Problem requirements:
Your answer is to be the count alone: the number of lines in the data below where "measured" appears.

══ Dataset section ══

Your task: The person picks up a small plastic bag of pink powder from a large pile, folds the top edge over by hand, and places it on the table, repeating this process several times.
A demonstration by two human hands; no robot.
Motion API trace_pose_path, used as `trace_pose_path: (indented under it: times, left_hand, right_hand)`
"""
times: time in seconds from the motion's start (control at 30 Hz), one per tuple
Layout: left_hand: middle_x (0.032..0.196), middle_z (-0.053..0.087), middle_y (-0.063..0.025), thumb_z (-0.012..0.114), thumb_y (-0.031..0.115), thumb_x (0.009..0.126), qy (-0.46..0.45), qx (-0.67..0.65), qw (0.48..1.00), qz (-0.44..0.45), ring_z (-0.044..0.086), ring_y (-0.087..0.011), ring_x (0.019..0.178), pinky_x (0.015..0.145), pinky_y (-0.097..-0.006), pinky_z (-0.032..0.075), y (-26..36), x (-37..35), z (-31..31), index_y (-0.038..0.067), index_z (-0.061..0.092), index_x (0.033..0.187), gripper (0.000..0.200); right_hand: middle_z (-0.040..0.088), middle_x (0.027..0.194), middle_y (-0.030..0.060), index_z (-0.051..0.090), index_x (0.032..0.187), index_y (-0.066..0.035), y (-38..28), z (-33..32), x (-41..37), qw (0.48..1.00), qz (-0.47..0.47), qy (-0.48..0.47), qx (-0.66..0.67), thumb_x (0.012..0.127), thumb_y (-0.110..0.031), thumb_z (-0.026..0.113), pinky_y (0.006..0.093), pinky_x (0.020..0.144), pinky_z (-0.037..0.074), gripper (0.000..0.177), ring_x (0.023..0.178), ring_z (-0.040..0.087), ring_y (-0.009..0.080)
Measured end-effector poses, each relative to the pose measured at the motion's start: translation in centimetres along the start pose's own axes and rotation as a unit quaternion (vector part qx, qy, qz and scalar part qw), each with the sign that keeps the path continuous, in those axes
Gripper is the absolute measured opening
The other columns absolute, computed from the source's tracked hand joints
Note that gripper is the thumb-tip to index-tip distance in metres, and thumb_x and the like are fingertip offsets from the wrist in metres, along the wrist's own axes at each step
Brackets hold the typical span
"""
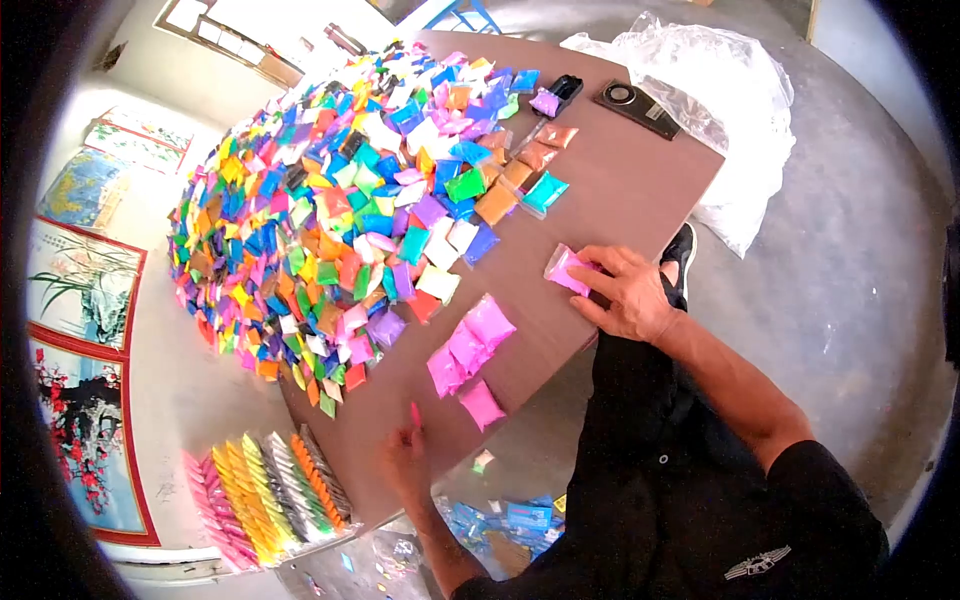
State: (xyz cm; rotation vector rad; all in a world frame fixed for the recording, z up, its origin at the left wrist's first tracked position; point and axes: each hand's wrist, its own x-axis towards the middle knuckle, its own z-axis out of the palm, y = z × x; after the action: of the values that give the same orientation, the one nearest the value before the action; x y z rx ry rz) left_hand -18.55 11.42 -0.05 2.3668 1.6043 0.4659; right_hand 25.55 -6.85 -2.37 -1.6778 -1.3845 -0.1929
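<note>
Near the table's (545, 368) near edge, the left hand (405, 462), its grip too blurred to tell, has something pink (415, 414) at its fingertips, and the right hand (632, 298) pinches a pink packet's (565, 268) near end, the mixed heap (340, 215) lying beyond

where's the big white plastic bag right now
In the head view, the big white plastic bag is at the upper right, by the table's far right edge, beside the flat black thing.
</note>
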Motion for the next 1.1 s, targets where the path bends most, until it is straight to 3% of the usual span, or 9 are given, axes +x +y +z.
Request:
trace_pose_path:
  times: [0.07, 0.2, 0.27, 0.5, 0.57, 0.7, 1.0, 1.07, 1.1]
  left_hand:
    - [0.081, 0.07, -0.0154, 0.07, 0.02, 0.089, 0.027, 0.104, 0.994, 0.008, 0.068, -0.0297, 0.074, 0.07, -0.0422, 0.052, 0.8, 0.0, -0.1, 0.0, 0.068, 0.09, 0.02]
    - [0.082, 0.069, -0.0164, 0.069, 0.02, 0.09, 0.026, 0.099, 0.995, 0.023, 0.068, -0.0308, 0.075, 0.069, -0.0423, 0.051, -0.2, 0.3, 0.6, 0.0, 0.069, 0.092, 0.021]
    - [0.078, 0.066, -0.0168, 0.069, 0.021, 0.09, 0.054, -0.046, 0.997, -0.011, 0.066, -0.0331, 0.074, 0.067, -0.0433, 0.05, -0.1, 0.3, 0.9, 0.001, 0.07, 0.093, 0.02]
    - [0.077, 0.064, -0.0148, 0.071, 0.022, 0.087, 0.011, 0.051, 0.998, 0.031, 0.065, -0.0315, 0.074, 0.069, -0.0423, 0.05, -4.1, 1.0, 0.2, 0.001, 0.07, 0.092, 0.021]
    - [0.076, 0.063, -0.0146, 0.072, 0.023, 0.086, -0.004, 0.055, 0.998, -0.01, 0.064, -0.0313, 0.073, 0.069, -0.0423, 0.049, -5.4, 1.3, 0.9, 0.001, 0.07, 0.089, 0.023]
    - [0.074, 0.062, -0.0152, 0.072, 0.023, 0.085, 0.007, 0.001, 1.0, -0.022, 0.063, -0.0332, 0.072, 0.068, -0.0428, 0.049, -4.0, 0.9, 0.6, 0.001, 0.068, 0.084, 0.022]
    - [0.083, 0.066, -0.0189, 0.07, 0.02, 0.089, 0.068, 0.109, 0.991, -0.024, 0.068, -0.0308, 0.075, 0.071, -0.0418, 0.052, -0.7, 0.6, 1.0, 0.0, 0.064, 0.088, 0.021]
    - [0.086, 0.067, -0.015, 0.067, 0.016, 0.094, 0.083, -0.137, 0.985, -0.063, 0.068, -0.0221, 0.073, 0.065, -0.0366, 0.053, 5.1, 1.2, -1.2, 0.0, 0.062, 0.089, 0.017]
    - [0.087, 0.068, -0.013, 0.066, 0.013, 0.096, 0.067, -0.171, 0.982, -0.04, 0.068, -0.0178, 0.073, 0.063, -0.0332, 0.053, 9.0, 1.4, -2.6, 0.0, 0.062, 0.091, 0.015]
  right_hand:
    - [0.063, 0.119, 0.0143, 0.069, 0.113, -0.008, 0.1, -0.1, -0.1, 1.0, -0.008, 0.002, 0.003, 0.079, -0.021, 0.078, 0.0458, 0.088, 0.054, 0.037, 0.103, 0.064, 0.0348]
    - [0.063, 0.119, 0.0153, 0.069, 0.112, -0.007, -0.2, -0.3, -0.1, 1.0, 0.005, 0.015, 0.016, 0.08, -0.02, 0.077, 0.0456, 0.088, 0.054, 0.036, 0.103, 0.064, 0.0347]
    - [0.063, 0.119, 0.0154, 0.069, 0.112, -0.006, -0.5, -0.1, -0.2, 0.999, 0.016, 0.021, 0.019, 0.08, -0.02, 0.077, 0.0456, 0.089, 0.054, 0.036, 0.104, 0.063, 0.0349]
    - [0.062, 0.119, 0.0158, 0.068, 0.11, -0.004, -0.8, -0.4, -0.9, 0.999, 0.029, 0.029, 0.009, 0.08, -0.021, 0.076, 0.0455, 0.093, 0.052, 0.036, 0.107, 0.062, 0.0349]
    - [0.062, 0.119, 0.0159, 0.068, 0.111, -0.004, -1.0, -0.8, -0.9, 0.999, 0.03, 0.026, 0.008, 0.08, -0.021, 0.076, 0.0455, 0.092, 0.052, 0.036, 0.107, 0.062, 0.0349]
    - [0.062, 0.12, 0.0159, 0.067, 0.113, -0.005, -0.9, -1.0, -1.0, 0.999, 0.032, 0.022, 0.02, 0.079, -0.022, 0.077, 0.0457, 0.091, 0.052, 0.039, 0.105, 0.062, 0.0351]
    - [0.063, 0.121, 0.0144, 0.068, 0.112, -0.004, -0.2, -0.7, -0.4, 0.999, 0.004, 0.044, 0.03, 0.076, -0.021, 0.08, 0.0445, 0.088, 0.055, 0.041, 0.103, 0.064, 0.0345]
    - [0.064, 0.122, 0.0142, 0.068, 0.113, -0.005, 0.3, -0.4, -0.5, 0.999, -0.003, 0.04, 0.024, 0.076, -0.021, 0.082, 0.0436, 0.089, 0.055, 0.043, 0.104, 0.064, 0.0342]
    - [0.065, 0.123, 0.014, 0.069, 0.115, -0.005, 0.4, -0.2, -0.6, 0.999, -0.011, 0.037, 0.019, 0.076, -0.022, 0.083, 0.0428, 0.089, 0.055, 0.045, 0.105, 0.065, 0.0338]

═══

Output for this task:
2